----- Available data
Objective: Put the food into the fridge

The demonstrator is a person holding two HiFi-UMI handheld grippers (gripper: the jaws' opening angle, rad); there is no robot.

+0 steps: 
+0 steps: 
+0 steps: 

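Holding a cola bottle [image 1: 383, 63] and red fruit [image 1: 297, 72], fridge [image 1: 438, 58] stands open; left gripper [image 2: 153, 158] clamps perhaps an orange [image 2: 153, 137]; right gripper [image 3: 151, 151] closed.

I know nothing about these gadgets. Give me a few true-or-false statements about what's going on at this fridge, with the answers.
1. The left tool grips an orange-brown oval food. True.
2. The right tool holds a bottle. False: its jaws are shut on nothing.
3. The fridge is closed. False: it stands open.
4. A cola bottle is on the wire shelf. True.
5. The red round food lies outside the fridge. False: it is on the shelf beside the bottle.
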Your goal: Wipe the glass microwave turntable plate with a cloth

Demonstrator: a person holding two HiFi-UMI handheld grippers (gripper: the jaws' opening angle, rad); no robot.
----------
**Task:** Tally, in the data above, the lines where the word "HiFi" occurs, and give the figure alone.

**Task response:** 2